Стоит ли говорить, что ей тоже было больно?
Сам Кантор в этот самый момент лежал, обессиленно припав лицом к влажной от росы траве, и в который раз ругался с внутренним голосом. Голос утверждал, что если он попытается снова встать, то умрет на месте. А Кантор, матерясь и проклиная все на свете, доказывал, что как раз наоборот, если он не встанет и не сядет на эту проклятую, тупую скотину, на которой и с седлом-то невозможно ехать, не то что без оного, и не поедет сию же минуту дальше, то вот тогда он точно умрет. Потому что его догонят.
Кантору тоже было больно. Но, разумеется, в другом совсем, более прямом смысле.
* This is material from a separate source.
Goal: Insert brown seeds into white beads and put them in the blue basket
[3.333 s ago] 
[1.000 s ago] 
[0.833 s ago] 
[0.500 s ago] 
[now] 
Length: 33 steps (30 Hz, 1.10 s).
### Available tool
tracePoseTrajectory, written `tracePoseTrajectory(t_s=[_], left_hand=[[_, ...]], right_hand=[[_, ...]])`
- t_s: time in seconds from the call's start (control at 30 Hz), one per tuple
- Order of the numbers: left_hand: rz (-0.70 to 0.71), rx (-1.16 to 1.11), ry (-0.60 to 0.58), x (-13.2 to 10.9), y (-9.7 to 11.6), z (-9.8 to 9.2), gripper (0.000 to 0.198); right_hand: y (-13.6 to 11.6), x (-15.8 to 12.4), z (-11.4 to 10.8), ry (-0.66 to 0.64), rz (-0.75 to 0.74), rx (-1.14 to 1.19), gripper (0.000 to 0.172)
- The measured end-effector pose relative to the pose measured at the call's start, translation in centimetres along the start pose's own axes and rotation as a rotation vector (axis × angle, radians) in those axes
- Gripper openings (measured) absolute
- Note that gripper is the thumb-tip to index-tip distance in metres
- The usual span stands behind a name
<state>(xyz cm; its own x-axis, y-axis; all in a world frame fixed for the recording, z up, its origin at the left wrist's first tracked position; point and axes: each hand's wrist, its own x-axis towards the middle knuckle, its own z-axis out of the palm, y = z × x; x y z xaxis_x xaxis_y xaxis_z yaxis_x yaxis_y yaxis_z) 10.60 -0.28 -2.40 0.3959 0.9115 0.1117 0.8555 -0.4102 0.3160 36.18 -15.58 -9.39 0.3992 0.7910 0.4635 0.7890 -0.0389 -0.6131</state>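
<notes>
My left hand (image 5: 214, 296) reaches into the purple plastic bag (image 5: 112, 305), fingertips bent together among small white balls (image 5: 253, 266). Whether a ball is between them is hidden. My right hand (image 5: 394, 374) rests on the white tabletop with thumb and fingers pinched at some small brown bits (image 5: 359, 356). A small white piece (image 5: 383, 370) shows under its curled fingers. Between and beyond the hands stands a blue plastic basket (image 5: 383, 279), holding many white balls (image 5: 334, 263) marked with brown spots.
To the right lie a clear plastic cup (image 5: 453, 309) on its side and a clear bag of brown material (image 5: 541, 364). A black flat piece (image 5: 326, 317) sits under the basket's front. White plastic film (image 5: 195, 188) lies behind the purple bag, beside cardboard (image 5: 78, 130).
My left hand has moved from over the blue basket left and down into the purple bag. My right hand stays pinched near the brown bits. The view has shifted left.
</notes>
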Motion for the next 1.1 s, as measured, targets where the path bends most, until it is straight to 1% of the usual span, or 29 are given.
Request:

Жак прекрасно понимал, зачем он вдруг понадобился мэтру Альберто и о каком таком ценном приборе идет речь. Но все же идти было боязно. Королевский шут все утро колебался и уговаривал себя, что ничего страшного не случится, что не убьют его за этот сейф, тем более причина была уважительная, и что мэтр Альберто, он же дон Рауль, он же товарищ Амарго, не злодей какой, а нормальный мужик. Просто не может теперь сейф закрыть без посторонней помощи и хочет, наверное, убедиться, что информация не поползла по миру. Но все равно было боязно. И когда Жак переступал порог лаборатории, колени у него слегка дрожали.
— Ну что ты трясешься как припадочный? — устало вздохнул мэтр Альберто. — Не убью я тебя, не бойся. Заходи.
Мэтр выглядел очень старым и несчастным и сейчас действительно был больше похож на мирного алхимика, чем на отважного командира повстанцев и тем более полевого агента секретной спецслужбы.
— Здравствуйте, — неуверенно поздоровался Жак.
Он тут же перестал бояться и, напротив, проникся сочувствием к этому бедному пожилому человеку, которому и так приходится в трех местах вертеться, да еще и успевать воспитывать товарища принца, от которого надо наркотики в сейф прятать. Может, конечно, с этим почтенный мэтр и перебарщивает, как все наставники, но все равно делать из эльфа политика задача такая, что умом можно тронуться.
— Если уж ты что-то ломаешь, — обреченно продолжал несчастный Амарго, — хотя бы прибирай за собой, когда уходишь! Три дня сейф нараспашку и замки на дверях взломаны! А если бы сюда кто-то зашел?